How this skill works

I guide you through a six-phase implementation: define an ontology, pick a graph database, extract entities and relationships, combine the graph with vector search, create query patterns and APIs, and integrate with LLMs for grounding. The system stores structured nodes and edges with confidence and provenance, indexes textual descriptions as embeddings, and runs hybrid searches that merge vector similarity with graph traversal.

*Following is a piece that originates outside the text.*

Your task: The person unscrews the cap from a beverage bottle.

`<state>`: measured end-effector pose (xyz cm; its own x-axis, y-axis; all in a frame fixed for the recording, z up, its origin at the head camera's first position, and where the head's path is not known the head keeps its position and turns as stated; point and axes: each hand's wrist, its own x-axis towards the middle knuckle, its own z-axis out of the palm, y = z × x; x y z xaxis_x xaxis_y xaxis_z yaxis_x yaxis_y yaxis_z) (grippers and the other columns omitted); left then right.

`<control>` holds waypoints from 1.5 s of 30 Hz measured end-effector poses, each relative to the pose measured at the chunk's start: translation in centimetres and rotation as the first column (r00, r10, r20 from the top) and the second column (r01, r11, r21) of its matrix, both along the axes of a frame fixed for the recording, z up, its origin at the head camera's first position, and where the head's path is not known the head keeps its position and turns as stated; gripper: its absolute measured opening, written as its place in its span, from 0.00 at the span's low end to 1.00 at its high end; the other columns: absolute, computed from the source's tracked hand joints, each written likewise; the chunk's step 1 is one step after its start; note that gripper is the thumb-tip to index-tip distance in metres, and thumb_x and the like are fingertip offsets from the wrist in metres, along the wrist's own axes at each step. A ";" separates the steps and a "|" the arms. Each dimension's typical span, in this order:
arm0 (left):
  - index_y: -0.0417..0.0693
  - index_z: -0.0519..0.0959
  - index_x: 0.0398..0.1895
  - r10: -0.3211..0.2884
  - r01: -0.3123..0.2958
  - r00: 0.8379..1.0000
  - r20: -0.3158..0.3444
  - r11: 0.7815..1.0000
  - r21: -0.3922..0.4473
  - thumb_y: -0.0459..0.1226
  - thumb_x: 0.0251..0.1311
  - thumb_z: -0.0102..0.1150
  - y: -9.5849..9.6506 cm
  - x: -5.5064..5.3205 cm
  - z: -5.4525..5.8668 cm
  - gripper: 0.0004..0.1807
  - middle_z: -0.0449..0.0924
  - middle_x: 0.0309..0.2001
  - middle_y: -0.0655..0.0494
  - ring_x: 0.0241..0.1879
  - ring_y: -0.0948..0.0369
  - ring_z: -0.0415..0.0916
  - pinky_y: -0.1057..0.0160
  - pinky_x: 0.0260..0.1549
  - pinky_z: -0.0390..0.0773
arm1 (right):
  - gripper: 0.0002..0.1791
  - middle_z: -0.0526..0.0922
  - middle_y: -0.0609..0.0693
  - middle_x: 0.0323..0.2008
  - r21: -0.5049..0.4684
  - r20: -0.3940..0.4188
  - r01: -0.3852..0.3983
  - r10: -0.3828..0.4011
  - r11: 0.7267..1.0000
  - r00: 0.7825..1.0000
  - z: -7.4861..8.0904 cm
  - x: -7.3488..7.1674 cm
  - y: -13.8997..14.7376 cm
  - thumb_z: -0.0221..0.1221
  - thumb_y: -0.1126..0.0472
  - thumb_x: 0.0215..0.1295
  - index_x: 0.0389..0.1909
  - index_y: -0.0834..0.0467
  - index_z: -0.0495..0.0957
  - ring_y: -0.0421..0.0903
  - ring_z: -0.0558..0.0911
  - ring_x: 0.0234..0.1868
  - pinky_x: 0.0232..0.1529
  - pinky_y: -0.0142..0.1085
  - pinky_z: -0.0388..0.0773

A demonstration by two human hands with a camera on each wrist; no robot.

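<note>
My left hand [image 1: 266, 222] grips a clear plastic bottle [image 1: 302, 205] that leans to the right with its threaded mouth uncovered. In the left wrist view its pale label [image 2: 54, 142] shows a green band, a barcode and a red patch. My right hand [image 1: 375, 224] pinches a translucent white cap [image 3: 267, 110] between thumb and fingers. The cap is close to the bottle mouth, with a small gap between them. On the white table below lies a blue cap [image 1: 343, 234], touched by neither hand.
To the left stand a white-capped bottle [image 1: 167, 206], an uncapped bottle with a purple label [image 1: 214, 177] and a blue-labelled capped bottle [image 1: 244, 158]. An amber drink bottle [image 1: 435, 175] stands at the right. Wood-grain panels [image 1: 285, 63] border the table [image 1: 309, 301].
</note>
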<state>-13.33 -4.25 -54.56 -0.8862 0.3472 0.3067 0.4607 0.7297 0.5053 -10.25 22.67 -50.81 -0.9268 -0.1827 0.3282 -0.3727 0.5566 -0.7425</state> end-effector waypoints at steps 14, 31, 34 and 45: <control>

Validation and incremental builds ensure accuracy and low risk of schema drift.

When to use it

  • You need to model rich, multi-entity relationships (people, orgs, products, events).
  • You require semantic search plus relationship-aware reasoning or multi-hop queries.
  • You must verify or cite facts to prevent LLM hallucinations.
  • You are building recommendations, fraud detection, or pattern discovery across connected data.
  • Your domain benefits from explicit ontologies and provenance for each assertion.

Best practices

  • Start with a clear ontology and validate it with domain experts before ingesting data.
  • Perform aggressive entity resolution and deduplication to avoid fractured identities.
  • Attach confidence scores and source metadata to every relationship and node.
  • Adopt a hybrid architecture: vector embeddings for semantics and the graph for traversal.
  • Build incrementally: model core entities first, expand iteratively, and monitor quality metrics.

Example use cases

  • Question answering: extract entities from a query, traverse subgraphs, and return the path as explanation.
  • Recommendation systems: find similar items via shared relationships and rank by relationship strength.
  • Fraud detection: represent transactions and accounts as a graph to surface suspicious cycles or clusters.
  • Semantic search: combine vector recall with graph expansion to return contextual, connected results.
  • Knowledge discovery: surface likely missing links and validate suggested connections with experts.

FAQ

Which graph database should I pick for an MVP?

For small to medium MVPs, Neo4j Community is a practical choice; it offers Cypher, easy setup, and good tooling. Use ArangoDB if you need multi-model capabilities.

How do I prevent ontology changes from breaking the system?

Design the ontology before ingestion, version it, and migrate incrementally. Keep backward-compatible properties and run validation tests when evolving schema.